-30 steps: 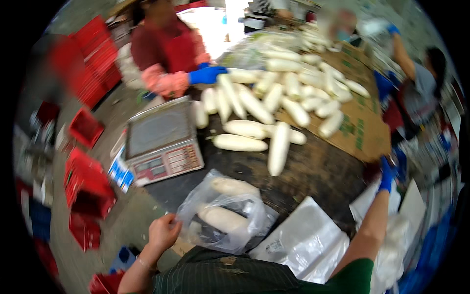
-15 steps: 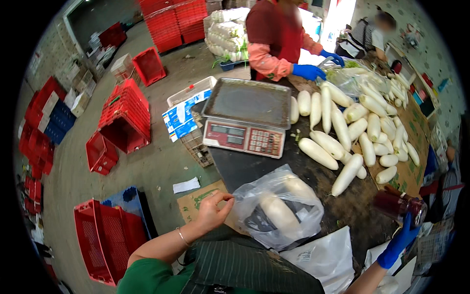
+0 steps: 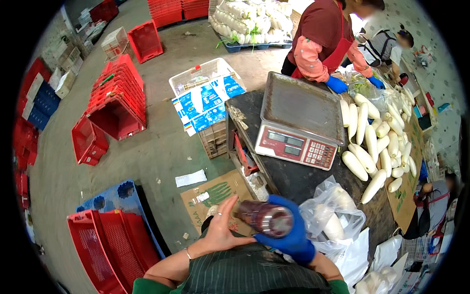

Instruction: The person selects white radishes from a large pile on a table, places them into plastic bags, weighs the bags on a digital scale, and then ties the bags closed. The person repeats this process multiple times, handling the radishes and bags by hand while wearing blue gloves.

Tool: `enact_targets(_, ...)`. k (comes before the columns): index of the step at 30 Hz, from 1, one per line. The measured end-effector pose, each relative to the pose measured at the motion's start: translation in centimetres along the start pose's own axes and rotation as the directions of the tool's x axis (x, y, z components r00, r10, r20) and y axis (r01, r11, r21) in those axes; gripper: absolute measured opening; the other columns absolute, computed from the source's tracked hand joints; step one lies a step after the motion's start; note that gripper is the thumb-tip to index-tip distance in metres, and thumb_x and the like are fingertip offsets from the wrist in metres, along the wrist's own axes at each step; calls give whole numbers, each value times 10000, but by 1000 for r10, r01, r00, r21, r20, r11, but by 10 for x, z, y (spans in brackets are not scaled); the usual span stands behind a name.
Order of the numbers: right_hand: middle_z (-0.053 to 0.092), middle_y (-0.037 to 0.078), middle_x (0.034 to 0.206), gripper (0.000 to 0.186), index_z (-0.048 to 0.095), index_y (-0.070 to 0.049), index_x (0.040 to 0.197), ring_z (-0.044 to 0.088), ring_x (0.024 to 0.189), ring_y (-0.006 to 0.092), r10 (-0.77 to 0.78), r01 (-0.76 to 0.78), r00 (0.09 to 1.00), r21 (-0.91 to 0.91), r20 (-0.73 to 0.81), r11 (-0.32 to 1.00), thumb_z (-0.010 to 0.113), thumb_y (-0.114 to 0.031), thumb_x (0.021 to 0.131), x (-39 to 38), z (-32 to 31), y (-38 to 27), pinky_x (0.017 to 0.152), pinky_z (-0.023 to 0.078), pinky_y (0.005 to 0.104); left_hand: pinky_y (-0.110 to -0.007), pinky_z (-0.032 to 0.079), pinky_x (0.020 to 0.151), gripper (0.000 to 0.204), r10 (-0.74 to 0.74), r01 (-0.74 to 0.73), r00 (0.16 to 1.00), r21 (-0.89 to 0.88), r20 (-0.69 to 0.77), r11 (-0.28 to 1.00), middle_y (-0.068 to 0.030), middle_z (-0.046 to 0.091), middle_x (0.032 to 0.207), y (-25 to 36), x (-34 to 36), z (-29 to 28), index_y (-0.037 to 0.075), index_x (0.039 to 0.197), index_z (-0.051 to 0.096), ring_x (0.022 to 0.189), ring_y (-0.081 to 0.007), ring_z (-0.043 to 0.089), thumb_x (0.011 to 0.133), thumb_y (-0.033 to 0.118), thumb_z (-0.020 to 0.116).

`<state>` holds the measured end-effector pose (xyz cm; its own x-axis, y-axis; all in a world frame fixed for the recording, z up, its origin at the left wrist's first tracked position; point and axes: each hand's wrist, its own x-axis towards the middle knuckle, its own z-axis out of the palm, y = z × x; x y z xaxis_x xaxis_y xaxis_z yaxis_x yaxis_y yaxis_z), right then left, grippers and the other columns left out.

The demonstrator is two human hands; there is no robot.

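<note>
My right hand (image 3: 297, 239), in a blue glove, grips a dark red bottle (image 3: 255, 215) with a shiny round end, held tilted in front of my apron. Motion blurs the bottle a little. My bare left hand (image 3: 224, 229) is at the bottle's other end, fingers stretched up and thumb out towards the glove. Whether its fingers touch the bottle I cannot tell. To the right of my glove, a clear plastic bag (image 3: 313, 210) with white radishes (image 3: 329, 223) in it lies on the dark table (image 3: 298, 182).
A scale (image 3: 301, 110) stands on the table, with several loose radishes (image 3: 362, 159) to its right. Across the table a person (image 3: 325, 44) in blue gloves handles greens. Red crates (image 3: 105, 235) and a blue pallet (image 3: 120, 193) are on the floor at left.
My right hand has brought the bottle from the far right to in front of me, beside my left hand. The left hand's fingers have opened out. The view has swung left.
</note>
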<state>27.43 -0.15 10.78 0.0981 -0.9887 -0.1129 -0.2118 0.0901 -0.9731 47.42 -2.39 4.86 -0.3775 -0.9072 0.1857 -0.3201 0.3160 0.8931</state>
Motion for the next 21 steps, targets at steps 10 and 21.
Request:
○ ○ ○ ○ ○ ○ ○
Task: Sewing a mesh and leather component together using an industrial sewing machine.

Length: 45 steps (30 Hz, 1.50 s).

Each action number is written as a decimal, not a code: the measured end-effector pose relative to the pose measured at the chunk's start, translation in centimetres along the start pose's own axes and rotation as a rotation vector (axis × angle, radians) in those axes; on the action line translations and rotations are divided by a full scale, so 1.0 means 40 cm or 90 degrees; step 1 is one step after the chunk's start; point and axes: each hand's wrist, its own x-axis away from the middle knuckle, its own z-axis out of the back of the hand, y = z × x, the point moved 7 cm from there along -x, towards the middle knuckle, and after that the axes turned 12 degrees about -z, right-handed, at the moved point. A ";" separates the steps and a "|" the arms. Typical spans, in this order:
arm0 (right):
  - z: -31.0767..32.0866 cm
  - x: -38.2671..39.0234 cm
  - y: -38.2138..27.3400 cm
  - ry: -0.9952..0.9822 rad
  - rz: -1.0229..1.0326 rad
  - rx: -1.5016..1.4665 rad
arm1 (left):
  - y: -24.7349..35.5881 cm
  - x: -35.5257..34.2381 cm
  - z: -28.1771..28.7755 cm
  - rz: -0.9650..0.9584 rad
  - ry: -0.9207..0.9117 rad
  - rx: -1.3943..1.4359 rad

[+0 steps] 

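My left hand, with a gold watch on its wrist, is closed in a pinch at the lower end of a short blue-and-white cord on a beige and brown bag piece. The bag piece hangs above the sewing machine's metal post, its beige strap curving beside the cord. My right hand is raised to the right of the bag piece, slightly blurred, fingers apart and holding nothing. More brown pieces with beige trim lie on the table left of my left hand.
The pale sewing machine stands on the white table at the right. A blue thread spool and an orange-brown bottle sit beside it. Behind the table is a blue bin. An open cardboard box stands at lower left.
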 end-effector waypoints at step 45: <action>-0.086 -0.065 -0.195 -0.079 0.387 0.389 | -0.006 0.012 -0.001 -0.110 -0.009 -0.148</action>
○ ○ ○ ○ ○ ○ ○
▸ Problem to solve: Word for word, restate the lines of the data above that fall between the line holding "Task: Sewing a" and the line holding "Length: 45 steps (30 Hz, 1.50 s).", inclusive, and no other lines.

▸ Output below:
Task: Sewing a mesh and leather component together using an industrial sewing machine.

Length: 45 steps (30 Hz, 1.50 s).

This answer has no further content.